Return, from the listing below, each line where the word "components" appears.

▽

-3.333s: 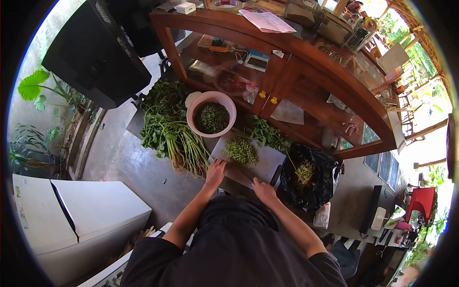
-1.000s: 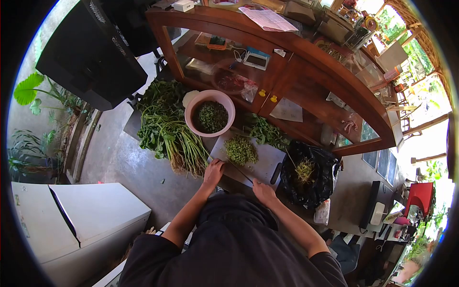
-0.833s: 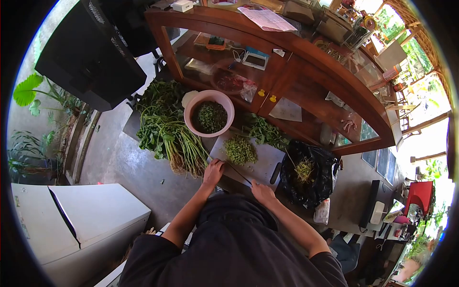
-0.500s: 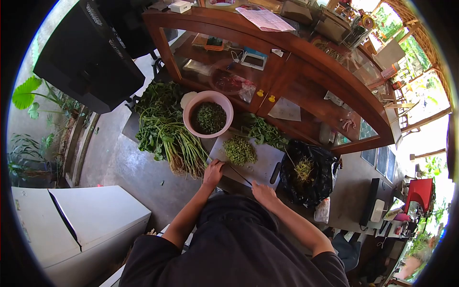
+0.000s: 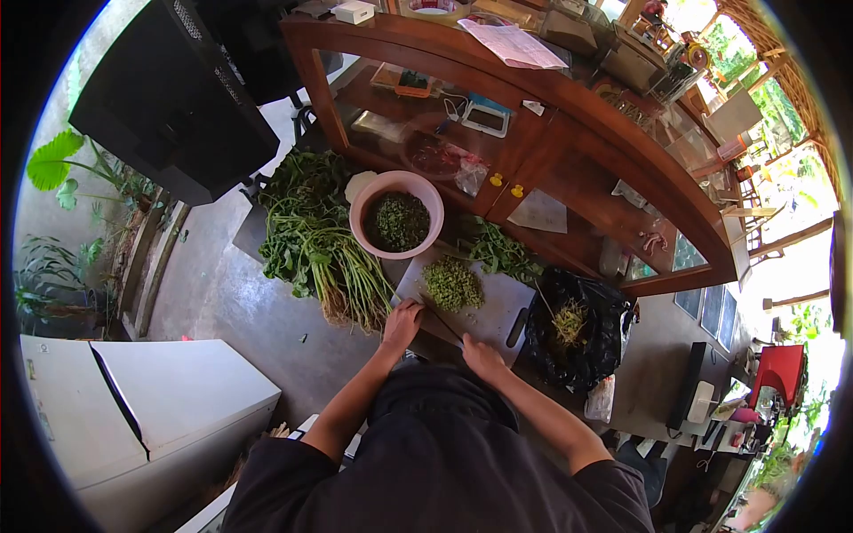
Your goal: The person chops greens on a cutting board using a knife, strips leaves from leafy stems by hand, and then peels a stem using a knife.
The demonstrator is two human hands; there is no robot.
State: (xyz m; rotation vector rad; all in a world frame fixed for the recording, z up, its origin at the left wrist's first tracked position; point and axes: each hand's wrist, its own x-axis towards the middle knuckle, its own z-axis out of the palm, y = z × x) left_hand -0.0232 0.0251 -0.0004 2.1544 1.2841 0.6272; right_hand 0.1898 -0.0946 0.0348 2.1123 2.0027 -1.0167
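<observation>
My right hand (image 5: 484, 358) is wrapped round the handle of a knife (image 5: 442, 322), whose blade points left across the near edge of the white cutting board (image 5: 503, 298). By the blade's tip, my left hand (image 5: 402, 327) has its fingers closed at the board's left corner; whatever is in them is too small to make out. A heap of chopped green stems (image 5: 451, 284) lies on the board. Behind it stands a pink bowl (image 5: 434, 240) holding chopped dark leaves (image 5: 397, 222). A large bunch of leafy greens (image 5: 333, 258) with roots lies left of the board.
More leafy sprigs (image 5: 498, 249) lie behind the board. To its right is a black plastic bag (image 5: 551, 342) with stem scraps inside. A wooden glass-front cabinet (image 5: 520, 151) borders the work area. A white fridge (image 5: 187, 400) stands at lower left.
The whole view has shifted slightly, so objects appear a little further right. Both hands stay near the board's front edge, the right still gripping the knife.
</observation>
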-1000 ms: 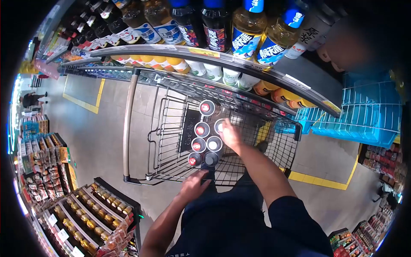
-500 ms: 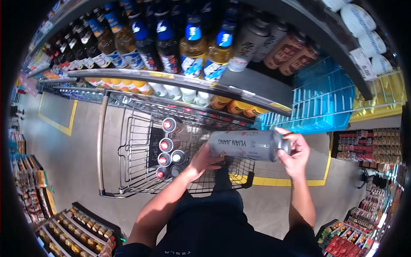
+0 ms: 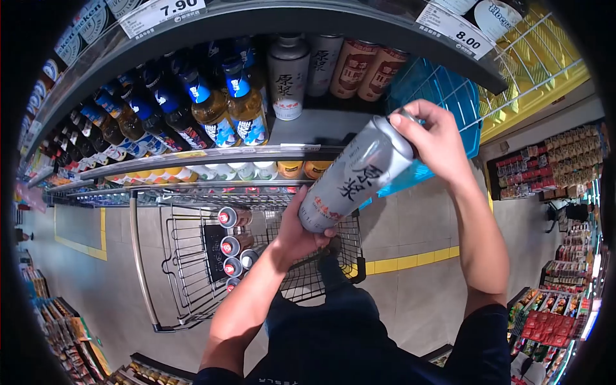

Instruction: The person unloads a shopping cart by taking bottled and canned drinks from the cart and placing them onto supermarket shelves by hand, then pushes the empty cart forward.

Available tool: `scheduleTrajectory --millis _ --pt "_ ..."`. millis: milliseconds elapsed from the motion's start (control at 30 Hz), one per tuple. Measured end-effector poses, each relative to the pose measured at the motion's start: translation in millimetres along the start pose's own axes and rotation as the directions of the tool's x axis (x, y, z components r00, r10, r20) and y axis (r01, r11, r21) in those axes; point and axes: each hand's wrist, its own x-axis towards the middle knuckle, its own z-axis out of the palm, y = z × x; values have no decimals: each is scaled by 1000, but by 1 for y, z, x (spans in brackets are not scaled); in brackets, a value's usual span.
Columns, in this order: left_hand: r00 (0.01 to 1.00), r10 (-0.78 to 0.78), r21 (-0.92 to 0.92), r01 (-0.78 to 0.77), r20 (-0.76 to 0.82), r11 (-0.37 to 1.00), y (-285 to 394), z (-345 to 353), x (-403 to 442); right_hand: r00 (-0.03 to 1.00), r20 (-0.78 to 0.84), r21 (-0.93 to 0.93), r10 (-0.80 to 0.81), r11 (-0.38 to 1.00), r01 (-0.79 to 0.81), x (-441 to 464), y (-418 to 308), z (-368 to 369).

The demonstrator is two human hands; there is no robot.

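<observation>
A large silver beer can (image 3: 357, 174) with dark brush-style characters is held tilted in front of the shelf, its top toward the upper right. My left hand (image 3: 296, 232) is closed around the can's lower end. At the top end, my right hand (image 3: 435, 136) grips the cap and rim with thumb and fingers. Behind it, a matching silver can (image 3: 286, 78) stands upright at the shelf front, beside brown-red cans (image 3: 354, 69). Below, several cans (image 3: 230, 246) stand in the wire shopping cart (image 3: 168, 247).
Beer bottles (image 3: 212, 110) line the shelf (image 3: 308, 131) to the left. Blue plastic crates (image 3: 443, 96) and a yellow crate (image 3: 545, 77) sit behind wire racks at the right. Price tags (image 3: 459, 31) hang from the upper shelf edge. Yellow tape (image 3: 410, 262) marks the floor.
The can has gone from nearly level to steeply tilted, its cap end raised toward the shelf and its front label turned into view. Both hands still hold it. The view has moved nearer the shelf.
</observation>
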Motion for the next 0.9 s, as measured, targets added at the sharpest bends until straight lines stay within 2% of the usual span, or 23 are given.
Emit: scheduleTrajectory --millis 33,100,167,200,300,333,433,467,533,567,600,633,667,700,733,833,900 --pt "998 16 3 -16 -69 1000 1 4 4 999 19 -26 34 999 -34 5 -4 -2" --pt "992 69 16 -68 -106 998 14 13 13 997 28 -38 78 996 -77 12 -13 -5" --pt "954 189 41 -184 -232 982 28 26 26 1000 4 27 -18 999 18 14 -22 -7" --pt "953 193 41 -188 -233 981 35 28 33 998 -8 60 -67 996 67 16 -26 -8" --pt "838 425 218 -369 -342 903 47 38 52 990 -99 -89 -105 991 96 24 -33 -10" --pt "839 428 220 -372 -337 902 44 38 56 986 -120 -133 -114 986 98 26 -35 -8" --pt "751 581 518 -376 -315 768 37 32 66 923 -68 -382 -379 865 327 41 -28 6" --pt "754 577 519 -373 -313 769 33 30 70 920 -20 -503 -391 799 329 48 -27 10" --pt "604 793 814 -419 -81 403 27 30 82 936 -23 -552 -350 785 280 60 -21 24" --pt "630 775 873 -407 57 268 30 29 86 882 -18 -590 -471 717 371 74 -6 28" --pt "630 775 874 -405 53 269 35 34 90 883 -16 -588 -469 719 371 90 1 30" --pt "620 749 952 -301 234 -48 39 39 93 900 29 -585 -435 722 368 104 6 32" --pt "635 666 913 -182 392 -364 42 45 97 914 77 -582 -398 726 366 112 12 35" --pt "646 634 885 -153 426 -439 45 50 101 936 31 -606 -351 738 297 113 2 39" --pt "649 634 888 -149 420 -435 47 49 107 938 34 -603 -346 741 295 118 5 44" --pt "651 658 862 10 380 -508 60 46 119 915 1 -679 -402 672 296 138 12 53" --pt "645 657 859 0 391 -512 68 41 123 846 -45 -779 -531 549 303 147 17 60"
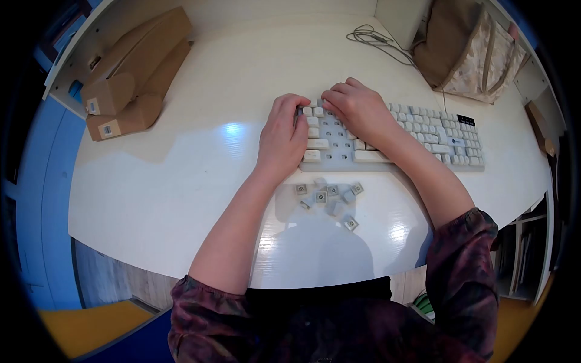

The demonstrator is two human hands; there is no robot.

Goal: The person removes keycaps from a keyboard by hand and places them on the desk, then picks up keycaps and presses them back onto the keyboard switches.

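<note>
A white keyboard [417,136] lies on the desk, with bare switch sockets showing in its left part where keycaps are off. My left hand [282,133] is closed around the keyboard's left end, thumb along the edge keys. Over the upper left key rows, my right hand [358,112] has its fingers curled together in a pinch; what they grip at the tips is hidden. Several loose keycaps [321,197] lie scattered on the desk in front of the keyboard, some upside down with their hollow undersides showing.
Brown cardboard pieces [139,72] lie at the desk's back left. A brown and patterned bag [472,54] stands at the back right, beside a coiled grey cable [378,39]. The white desk [163,199] has a curved front edge near my body.
</note>
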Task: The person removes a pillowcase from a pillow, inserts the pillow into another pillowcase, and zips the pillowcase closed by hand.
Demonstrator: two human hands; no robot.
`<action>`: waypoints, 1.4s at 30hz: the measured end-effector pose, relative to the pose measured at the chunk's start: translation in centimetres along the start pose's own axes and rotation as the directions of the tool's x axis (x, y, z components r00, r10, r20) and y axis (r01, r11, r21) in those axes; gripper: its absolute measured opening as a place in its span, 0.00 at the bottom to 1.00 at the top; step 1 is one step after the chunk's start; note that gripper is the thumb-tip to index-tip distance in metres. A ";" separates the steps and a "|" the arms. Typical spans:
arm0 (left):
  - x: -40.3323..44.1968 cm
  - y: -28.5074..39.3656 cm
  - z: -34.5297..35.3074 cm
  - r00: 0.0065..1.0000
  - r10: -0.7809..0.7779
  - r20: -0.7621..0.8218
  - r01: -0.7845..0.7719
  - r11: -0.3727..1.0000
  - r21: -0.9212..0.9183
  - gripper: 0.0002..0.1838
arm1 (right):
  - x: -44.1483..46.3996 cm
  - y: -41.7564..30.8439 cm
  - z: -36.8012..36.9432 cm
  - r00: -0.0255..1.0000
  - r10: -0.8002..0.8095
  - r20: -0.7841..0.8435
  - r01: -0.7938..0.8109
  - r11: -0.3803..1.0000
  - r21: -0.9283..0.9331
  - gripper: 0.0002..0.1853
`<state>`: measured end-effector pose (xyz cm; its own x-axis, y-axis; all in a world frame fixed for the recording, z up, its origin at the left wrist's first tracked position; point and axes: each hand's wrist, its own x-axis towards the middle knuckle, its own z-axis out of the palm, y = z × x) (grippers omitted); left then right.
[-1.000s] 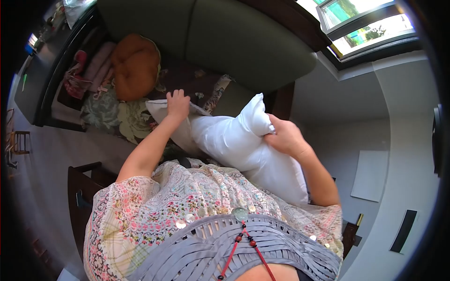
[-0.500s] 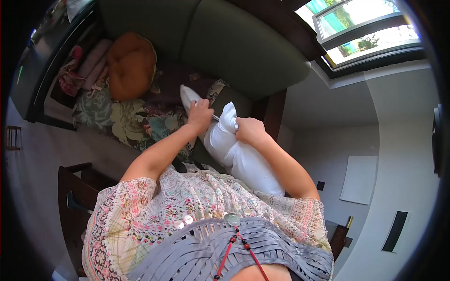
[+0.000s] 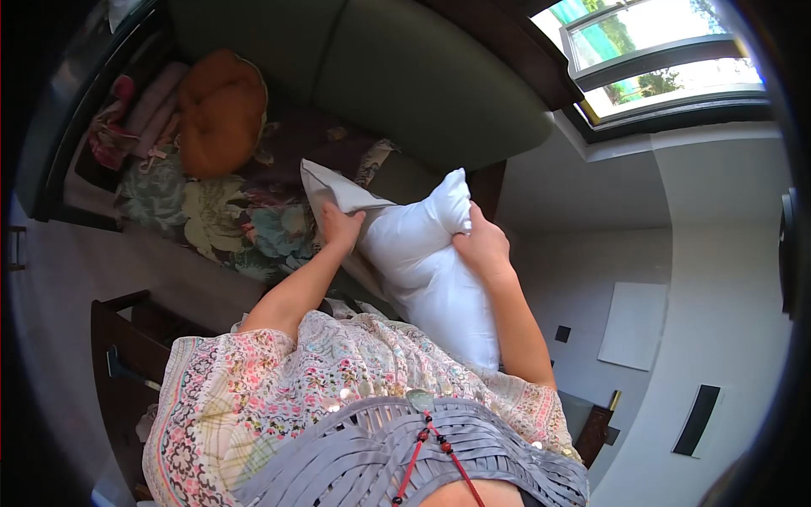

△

- [WRITTEN ANSWER]
Available tool: `scheduleTrajectory --millis _ --pt "_ ..."`. millis: milliseconds elapsed from the motion's start (control at 30 Hz), one per tuple. Measured end-effector poses, each relative to the pose measured at the motion's start: translation in millimetres along the start pose's own axes and rotation as the directions of the tool's x axis (x, y, z components r00, r10, r20) and y axis (r01, r11, r21) in those axes; point and axes: each hand's wrist, its own x-axis towards the middle knuckle, its own z-axis out of the palm, y = z × x; values have no decimals: each is scaled by 1000, but by 1 for y, z, x (spans in brackets are not scaled); in brackets, a value's usual span.
`<action>`: waypoints, 1.4s at 30hz: the measured end-effector pose, relative to the pose measured at the chunk's start: translation in centimetres along the start pose's own axes and rotation as the directions of the tool's x axis (x, y, z components r00, r10, r20) and y axis (r01, r11, r21) in those axes; gripper: its absolute measured opening as a place in its span, 0.00 at the bottom to 1.00 at the top; step 1 is one step after the chunk's start; note that gripper is the thumb-tip to index-tip distance in metres. A ";" separates the steps and a "|" the arms. Typical spans:

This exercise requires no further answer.